Although masks are a barrier for coronavirus, they pose a hurdle for deaf people, but Clare says there is a way to overcome this.

“We’d also like to see governments across the UK taking action to make clear face masks widely available, as they would remove some of the barriers to communication.

“There are clear face masks out there. I know they can steam up, but a little washing-up liquid or Vaseline rubbed on minimises that.

“Also, with any shop now having screens, usually opposite the window or door, all you see is reflection.

“Thank you to The Orange Grove in Peebles who had the wonderful patience to let me explain my problem and to realise that their screen is mounted on an adjustable trolley, so a wee angled tweak and the issue was solved.

“The general trick is to stand directly in front of the staff member so that they fall in your shadow, or ask the speaker to shift left or right if needs be.”

However, the screens can also be advantageous, says Clare.

“Knowing that anticipation is key when we go to certain places, we think ahead to potential questions that might be asked.

“If the member of staff can question with positive intonation, this can be so much easier to interpret and much more welcoming; short and to the point can help clarity.

“Perhaps a store card can be mounted on the screens – the Tesco/Nectar/Asda/BPme High Five card, etc – and printing core information in a large clear font so that the advisor can indicate the question asked.”

Meanwhile, for people whose only human socially distanced contact is buying their groceries, Clare says she is sad to see the continued emphasis on getting us to go to the self-checkout.

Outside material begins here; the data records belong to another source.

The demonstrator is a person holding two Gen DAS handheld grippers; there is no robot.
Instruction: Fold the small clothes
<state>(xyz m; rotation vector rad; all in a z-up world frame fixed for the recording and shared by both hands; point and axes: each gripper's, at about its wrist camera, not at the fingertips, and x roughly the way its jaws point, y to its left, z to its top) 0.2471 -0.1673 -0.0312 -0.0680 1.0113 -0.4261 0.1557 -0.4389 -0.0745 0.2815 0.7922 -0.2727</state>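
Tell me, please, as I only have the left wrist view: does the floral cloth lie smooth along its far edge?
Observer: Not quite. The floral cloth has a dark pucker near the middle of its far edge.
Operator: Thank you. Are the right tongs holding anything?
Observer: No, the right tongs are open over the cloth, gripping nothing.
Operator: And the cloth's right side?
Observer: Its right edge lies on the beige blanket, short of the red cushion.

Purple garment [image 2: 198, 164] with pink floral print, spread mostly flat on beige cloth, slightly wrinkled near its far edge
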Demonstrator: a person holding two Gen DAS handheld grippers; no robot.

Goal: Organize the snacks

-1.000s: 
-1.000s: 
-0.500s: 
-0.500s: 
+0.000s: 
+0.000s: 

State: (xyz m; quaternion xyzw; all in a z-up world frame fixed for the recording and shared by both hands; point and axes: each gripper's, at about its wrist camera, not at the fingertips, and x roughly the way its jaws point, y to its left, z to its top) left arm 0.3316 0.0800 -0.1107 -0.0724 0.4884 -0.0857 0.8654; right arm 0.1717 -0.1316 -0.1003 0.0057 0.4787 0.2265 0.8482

She explained: “Please can we fight to keep staff on main checkouts, especially now. 

“With decreased communication overall, being pushed into another non-contact situation is very isolating and heightens anxiety for many people. Good customer service can be priceless.”

She added: “A decent display of the till so that the customer can see the cost so that we don’t have to rely on just trying to hear but have visual confirmation is really helpful.  “None of us are stupid, we just need as much clarity as possible – especially now!

“I am encouraging people to let others know if they have a hearing loss. It’s invisible so we need to make others aware.

“A family member wore her clear mask out to a well-known branded shop.

“A young employee was at the front door to direct customers.

“He saw the mask and commented how much easier it was to see her mouth, even a little steamed up.

“Turns out he was hard of hearing and was eager to know where he might get a similar mask as it made it so much easier for him.”

Clare says that “small adjustments” can make the world of difference as we all adapt to this new way of life.

“Learning to finger spell even the first letter of a core word would be a massive aid to help everyone understand.

“Perhaps we could all make a concerted effort to learn this visual method of communication; if businesses encourage all staff to learn the British finger spelling alphabet.

“Local schools can get involved too, to help communication and learn an extra skill.

“Finger spelling cards are available online. If all businesses could display a printout by their tills we can help improve communication and awareness for everyone.”

Everywhere we go people are wearing face coverings; some basic disposable, others something a bit trendier, colourful and patterned.

But, after speaking to Clare, I now realise that face masks with windows mean more than smiles to deaf people.